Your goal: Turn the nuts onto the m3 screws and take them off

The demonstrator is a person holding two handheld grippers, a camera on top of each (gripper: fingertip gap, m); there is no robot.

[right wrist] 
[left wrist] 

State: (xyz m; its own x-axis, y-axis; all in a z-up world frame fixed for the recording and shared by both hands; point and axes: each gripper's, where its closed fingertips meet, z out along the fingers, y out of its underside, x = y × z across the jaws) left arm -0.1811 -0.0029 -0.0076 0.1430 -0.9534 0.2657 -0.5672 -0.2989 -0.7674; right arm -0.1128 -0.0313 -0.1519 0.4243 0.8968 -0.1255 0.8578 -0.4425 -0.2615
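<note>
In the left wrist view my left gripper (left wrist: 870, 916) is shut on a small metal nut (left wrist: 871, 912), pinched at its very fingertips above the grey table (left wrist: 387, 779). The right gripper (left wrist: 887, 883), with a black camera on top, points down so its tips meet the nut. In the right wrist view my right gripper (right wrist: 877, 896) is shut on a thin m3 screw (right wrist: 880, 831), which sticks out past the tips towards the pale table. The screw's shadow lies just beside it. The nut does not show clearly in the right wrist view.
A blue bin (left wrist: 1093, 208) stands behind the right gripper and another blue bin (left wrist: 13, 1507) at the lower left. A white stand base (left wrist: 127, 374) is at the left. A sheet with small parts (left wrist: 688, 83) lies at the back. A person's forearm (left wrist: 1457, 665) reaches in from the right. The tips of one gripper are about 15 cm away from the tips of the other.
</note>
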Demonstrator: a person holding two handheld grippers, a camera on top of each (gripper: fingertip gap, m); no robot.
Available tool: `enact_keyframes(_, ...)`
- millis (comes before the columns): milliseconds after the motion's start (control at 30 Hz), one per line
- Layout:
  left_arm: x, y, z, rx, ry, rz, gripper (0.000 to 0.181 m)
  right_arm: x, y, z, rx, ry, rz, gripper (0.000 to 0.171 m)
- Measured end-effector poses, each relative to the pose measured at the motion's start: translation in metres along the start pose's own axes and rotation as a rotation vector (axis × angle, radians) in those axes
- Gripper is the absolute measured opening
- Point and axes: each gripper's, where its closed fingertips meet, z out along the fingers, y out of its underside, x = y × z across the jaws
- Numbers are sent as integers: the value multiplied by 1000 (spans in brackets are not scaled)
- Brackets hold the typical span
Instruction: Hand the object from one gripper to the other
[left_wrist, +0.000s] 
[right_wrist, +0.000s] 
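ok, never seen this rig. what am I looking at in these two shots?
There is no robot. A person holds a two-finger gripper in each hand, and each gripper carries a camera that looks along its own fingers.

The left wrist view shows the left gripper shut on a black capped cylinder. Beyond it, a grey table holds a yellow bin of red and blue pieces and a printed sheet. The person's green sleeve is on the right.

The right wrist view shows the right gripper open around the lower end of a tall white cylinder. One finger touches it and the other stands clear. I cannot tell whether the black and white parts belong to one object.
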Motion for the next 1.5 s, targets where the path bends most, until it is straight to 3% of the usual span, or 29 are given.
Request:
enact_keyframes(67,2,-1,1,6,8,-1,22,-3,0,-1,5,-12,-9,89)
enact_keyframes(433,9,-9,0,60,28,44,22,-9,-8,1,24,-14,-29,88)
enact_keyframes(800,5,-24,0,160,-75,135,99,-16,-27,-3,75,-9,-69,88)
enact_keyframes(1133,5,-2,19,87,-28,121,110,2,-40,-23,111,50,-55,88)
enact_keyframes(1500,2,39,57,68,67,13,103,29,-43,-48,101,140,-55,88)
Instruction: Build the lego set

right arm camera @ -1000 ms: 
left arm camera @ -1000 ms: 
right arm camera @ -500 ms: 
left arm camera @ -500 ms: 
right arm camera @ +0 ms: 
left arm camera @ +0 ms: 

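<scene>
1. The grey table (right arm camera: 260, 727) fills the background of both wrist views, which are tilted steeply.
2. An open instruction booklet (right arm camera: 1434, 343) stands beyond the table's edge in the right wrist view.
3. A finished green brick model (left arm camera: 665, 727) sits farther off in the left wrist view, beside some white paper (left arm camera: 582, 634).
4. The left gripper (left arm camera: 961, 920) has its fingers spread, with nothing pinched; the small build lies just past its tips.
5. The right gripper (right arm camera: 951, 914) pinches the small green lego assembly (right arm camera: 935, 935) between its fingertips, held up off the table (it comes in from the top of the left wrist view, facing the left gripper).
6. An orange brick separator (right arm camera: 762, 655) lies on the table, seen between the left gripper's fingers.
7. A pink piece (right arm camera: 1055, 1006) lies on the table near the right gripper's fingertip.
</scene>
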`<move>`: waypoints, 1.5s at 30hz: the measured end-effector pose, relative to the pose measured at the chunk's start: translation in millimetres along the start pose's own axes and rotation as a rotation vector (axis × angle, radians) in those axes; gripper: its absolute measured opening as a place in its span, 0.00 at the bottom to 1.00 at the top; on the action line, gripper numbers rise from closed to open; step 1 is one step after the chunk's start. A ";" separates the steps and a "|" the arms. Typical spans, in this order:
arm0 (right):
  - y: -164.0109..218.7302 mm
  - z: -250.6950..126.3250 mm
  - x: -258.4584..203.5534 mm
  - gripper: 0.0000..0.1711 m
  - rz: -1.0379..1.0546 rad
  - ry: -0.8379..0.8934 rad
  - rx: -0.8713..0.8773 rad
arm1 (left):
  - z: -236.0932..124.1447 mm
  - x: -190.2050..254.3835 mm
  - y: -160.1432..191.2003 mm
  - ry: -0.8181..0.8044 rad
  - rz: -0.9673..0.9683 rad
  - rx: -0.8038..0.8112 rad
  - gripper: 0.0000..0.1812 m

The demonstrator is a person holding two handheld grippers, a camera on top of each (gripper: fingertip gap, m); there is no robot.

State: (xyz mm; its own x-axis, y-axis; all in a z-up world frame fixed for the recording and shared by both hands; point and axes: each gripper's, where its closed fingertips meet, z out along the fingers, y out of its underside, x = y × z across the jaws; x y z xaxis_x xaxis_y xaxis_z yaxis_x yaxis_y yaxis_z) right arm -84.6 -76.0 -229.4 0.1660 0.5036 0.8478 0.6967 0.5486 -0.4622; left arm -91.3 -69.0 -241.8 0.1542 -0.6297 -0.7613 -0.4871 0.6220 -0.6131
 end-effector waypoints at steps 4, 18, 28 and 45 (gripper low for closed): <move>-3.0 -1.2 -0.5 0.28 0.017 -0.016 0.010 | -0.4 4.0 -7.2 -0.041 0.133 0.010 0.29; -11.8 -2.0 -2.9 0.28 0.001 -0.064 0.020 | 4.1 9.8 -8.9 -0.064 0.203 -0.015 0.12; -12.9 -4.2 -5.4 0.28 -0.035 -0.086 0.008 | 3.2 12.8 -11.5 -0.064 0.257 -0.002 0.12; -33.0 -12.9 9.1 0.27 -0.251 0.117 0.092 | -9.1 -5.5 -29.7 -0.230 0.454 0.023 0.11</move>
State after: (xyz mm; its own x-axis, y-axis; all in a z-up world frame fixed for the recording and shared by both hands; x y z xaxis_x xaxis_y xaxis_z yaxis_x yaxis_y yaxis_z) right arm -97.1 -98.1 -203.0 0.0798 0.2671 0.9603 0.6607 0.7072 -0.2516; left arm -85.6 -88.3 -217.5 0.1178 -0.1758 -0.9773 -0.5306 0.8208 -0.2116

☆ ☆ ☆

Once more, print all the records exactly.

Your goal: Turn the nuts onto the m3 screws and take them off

The demonstrator is a person holding two handheld grippers, a camera on top of each (gripper: fingertip gap, m); there is no robot.

[right wrist] 
[left wrist] 

State: (xyz m; its own x-axis, y-axis; all in a z-up world frame fixed for the recording and shared by both hands; point and axes: each gripper's, where its closed fingertips meet, z out along the fingers, y out of its underside, x = y × z across the jaws) left arm -0.1811 -0.0029 -0.0076 0.1430 -0.9534 0.2657 -0.5672 -0.2989 -0.7674; right arm -0.1128 -0.0313 -0.1519 0.4243 0.8968 -0.1255 0.8578 -0.4425 -0.2615
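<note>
In the left wrist view my left gripper (left wrist: 870, 916) is shut on a small metal nut (left wrist: 871, 912), pinched at its very fingertips above the grey table (left wrist: 387, 779). The right gripper (left wrist: 887, 883), with a black camera on top, points down so its tips meet the nut. In the right wrist view my right gripper (right wrist: 877, 896) is shut on a thin m3 screw (right wrist: 880, 831), which sticks out past the tips towards the pale table. The screw's shadow lies just beside it. The nut does not show clearly in the right wrist view.
A blue bin (left wrist: 1093, 208) stands behind the right gripper and another blue bin (left wrist: 13, 1507) at the lower left. A white stand base (left wrist: 127, 374) is at the left. A sheet with small parts (left wrist: 688, 83) lies at the back. A person's forearm (left wrist: 1457, 665) reaches in from the right. The tips of one gripper are about 15 cm away from the tips of the other.
</note>
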Demonstrator: a person holding two handheld grippers, a camera on top of each (gripper: fingertip gap, m); no robot.
Available tool: `enact_keyframes(_, ...)`
- millis (comes before the columns): milliseconds after the motion's start (control at 30 Hz), one per line
- Layout:
  left_arm: x, y, z, rx, ry, rz, gripper (0.000 to 0.181 m)
  right_arm: x, y, z, rx, ry, rz, gripper (0.000 to 0.171 m)
- Measured end-effector poses, each relative to the pose measured at the motion's start: translation in metres along the start pose's own axes and rotation as a rotation vector (axis × angle, radians) in those axes
- Gripper is the absolute measured opening
- Point and axes: each gripper's, where its closed fingertips meet, z out along the fingers, y out of its underside, x = y × z across the jaws
- Numbers are sent as integers: the value multiplied by 1000 (spans in brackets are not scaled)
- Brackets hold the typical span
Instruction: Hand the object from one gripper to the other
[left_wrist, +0.000s] 
[right_wrist, +0.000s] 
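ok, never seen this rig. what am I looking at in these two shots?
There is no robot. A person holds a two-finger gripper in each hand, and each gripper carries a camera that looks along its own fingers.

The left wrist view shows the left gripper shut on a black capped cylinder. Beyond it, a grey table holds a yellow bin of red and blue pieces and a printed sheet. The person's green sleeve is on the right.

The right wrist view shows the right gripper open around the lower end of a tall white cylinder. One finger touches it and the other stands clear. I cannot tell whether the black and white parts belong to one object.
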Motion for the next 1.5 s, targets where the path bends most, until it is straight to 3% of the usual span, or 29 are given.
Request:
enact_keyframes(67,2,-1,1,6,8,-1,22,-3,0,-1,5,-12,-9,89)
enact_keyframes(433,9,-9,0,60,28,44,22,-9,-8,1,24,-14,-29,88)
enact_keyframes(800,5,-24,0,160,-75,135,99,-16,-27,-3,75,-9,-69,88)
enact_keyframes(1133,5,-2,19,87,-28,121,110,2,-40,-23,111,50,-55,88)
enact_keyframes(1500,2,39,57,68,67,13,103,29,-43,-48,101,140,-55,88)
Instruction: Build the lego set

right arm camera @ -1000 ms: 
left arm camera @ -1000 ms: 
right arm camera @ -500 ms: 
left arm camera @ -500 ms: 
right arm camera @ +0 ms: 
left arm camera @ +0 ms: 

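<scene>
1. The grey table (right arm camera: 260, 727) fills the background of both wrist views, which are tilted steeply.
2. An open instruction booklet (right arm camera: 1434, 343) stands beyond the table's edge in the right wrist view.
3. A finished green brick model (left arm camera: 665, 727) sits farther off in the left wrist view, beside some white paper (left arm camera: 582, 634).
4. The left gripper (left arm camera: 961, 920) has its fingers spread, with nothing pinched; the small build lies just past its tips.
5. The right gripper (right arm camera: 951, 914) pinches the small green lego assembly (right arm camera: 935, 935) between its fingertips, held up off the table (it comes in from the top of the left wrist view, facing the left gripper).
6. An orange brick separator (right arm camera: 762, 655) lies on the table, seen between the left gripper's fingers.
7. A pink piece (right arm camera: 1055, 1006) lies on the table near the right gripper's fingertip.
</scene>
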`<move>`: waypoints, 1.5s at 30hz: the measured end-effector pose, relative to the pose measured at the chunk's start: translation in millimetres along the start pose's own axes and rotation as a rotation vector (axis × angle, radians) in those axes; gripper: its absolute measured opening as a place in its span, 0.00 at the bottom to 1.00 at the top; on the action line, gripper numbers rise from closed to open; step 1 is one step after the chunk's start. A ";" separates the steps and a "|" the arms. Typical spans, in this order:
arm0 (right):
  - y: -164.0109..218.7302 mm
  - z: -250.6950..126.3250 mm
  - x: -258.4584..203.5534 mm
  - gripper: 0.0000..0.1711 m
  - rz: -1.0379..1.0546 rad
  - ry: -0.8379..0.8934 rad
  - rx: -0.8713..0.8773 rad
arm1 (left):
  - z: -236.0932..124.1447 mm
  - x: -190.2050..254.3835 mm
  - y: -160.1432..191.2003 mm
  - ry: -0.8181..0.8044 rad
  - rz: -0.9673..0.9683 rad
  - rx: -0.8038..0.8112 rad
  - gripper: 0.0000..0.1812 m

The demonstrator is a person holding two handheld grippers, a camera on top of each (gripper: fingertip gap, m); there is no robot.

State: (xyz mm; its own x-axis, y-axis; all in a z-up world frame fixed for the recording and shared by both hands; point and axes: each gripper's, where its closed fingertips meet, z out along the fingers, y out of its underside, x = y × z across the jaws; x y z xaxis_x xaxis_y xaxis_z yaxis_x yaxis_y yaxis_z) right arm -84.6 -76.0 -229.4 0.1660 0.5036 0.8478 0.6967 0.5486 -0.4622; left arm -91.3 -69.0 -241.8 0.1542 -0.6297 -0.7613 -0.4871 0.6220 -0.6131
 end-effector waypoints at steps 4, 18, 28 and 45 (gripper low for closed): <move>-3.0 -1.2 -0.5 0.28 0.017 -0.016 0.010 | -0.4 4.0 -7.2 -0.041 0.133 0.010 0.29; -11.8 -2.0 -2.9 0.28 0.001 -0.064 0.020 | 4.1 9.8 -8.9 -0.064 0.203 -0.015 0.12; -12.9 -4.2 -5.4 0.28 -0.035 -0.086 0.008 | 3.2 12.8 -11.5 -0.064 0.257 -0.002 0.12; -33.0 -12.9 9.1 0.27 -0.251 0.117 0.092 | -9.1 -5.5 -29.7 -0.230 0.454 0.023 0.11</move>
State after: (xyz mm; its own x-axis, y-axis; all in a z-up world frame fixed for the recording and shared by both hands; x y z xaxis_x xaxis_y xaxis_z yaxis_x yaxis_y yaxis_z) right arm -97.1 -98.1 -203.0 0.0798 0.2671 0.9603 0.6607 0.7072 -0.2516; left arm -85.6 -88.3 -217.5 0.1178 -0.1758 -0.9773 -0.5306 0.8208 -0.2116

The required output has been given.